Mar

27
2012

The Slave Across the Street by Theresa Flores


Human TraffickingI just finished reading The Slave Across the Street. It’s Theresa Flores’s memoir of her time as a sex slave. There’s a lot about her story that’s surprising and sounds unique: She was a blond, white high schooler in suburban Detroit. She was a good student with a caring family. She lived at home and went to school the whole time she was trafficked. She was Catholic, and she and her long-distance boyfriend were committed to abstinence. She wasn’t a runaway or abused as a child or a drug user.

When she was fifteen her family moved to the Detroit area. They’d moved many times. At her new school, Theresa became interested in a boy. He was a Chaldean, a Christian minority for Iraq. Friends warned her that the Chaldeans only dated among themselves and that she should keep her distance from them, but she figured there couldn’t be anything so wrong with Chaldeans if they went to the same church as her. One day the boy offered her a ride home. Instead he took her to his home, invited her in, and raped her. Ignoring a series of red flags—as teens do—had landed her in what she then thought was the worst situation of her life.

It got worse. While the boy had been raping her, his cousins snuck in and took pictures.

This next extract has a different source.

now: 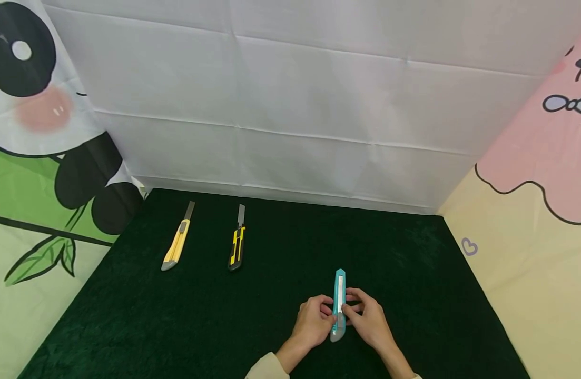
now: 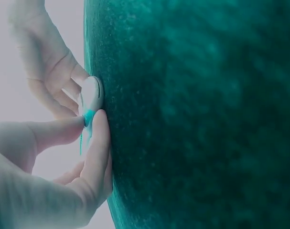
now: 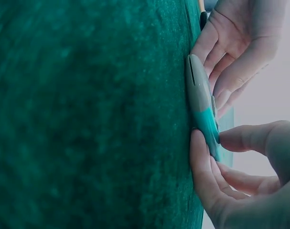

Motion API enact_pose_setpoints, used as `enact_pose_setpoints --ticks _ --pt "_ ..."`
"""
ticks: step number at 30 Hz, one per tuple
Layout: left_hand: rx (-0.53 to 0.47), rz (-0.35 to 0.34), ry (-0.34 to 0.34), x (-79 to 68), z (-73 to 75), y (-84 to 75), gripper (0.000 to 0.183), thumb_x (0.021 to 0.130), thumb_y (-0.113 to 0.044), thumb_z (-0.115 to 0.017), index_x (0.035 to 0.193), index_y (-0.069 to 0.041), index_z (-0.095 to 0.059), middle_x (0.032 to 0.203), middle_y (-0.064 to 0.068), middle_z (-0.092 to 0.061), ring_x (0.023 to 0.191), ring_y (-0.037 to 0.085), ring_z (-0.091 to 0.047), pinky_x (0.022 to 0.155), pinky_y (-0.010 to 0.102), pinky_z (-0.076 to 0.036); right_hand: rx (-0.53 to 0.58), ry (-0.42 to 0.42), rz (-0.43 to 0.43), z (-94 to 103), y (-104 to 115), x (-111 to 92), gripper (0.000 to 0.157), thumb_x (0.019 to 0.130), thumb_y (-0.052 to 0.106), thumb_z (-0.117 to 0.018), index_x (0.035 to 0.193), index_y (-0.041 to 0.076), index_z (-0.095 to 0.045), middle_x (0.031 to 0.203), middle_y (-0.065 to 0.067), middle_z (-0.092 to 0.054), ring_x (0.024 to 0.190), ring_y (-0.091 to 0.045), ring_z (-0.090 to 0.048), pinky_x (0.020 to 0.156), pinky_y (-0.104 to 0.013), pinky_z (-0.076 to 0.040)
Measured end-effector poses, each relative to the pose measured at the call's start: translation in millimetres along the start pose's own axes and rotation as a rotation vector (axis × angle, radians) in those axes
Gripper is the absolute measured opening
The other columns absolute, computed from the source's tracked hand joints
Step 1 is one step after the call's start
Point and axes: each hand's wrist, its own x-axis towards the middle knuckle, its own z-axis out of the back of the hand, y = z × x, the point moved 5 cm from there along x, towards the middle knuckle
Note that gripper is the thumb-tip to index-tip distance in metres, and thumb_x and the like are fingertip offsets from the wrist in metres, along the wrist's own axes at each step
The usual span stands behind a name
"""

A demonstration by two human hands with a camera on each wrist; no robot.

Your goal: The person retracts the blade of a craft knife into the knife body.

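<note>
A teal utility knife (image 1: 338,305) with a grey butt end lies between both hands, close to the dark green cloth, its grey end toward me. No blade sticks out of its far tip. My left hand (image 1: 313,320) pinches its left side near the grey end, thumb and fingers seen around it in the left wrist view. From the other side my right hand (image 1: 370,320) holds it, the thumb on the knife's face. In the right wrist view the knife's grey end (image 3: 197,86) and teal body (image 3: 208,125) show between thumb and fingers.
A yellow utility knife (image 1: 177,239) and a black and yellow utility knife (image 1: 237,242) lie farther back on the left, blades exposed and pointing away. The green cloth (image 1: 186,321) meets a white sheet (image 1: 299,105) behind. Printed cloths (image 1: 508,263) hang at both sides.
</note>
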Motion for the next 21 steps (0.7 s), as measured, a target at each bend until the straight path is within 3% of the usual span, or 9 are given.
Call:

In the coming months they blackmailed her with the pictures, telling her that if she did what they asked, she’d get the pictures back and no one would ever know—they wouldn’t show her dad and his boss, or her mom, or her brothers, or her friends at church and school.

Soon after the initial threat was delivered, they took her to a finished basement in a nice home and several men raped her.

Starting then, several days a week, they’d call and tell her they were coming to pick her up. She’d sneak out of her house and they’d take her to mysterious locations where men would pay to rape her. If she refused, they threatened and beat her. The abuse wore on her physically and mentally.

Eventually she escaped rather unceremoniously—her family moved again and she didn’t tell anyone where they were going. Since then Theresa has struggled to share her story.

Now, decades later, Theresa speaks around the country and is the head of SOAP (Save Our Adolescents from Prostitution). Here’s more about SOAP:

On her worst night, after being auctioned off to nearly two dozen men in a dingy, dirty, inner city motel, Ms. Flores recalled the only item that could have reached out to her: a bar of soap to clean up.

With that in mind, she has created SOAP, standing for Save Our Adolescents from Prostitution.

The project’s goal are:

  • To Educate Motel Owners and staff on human trafficking.
  • To offer a way for motel owners, clientele and victims to reach out for help.
  • To address the Demand side of trafficking through awareness.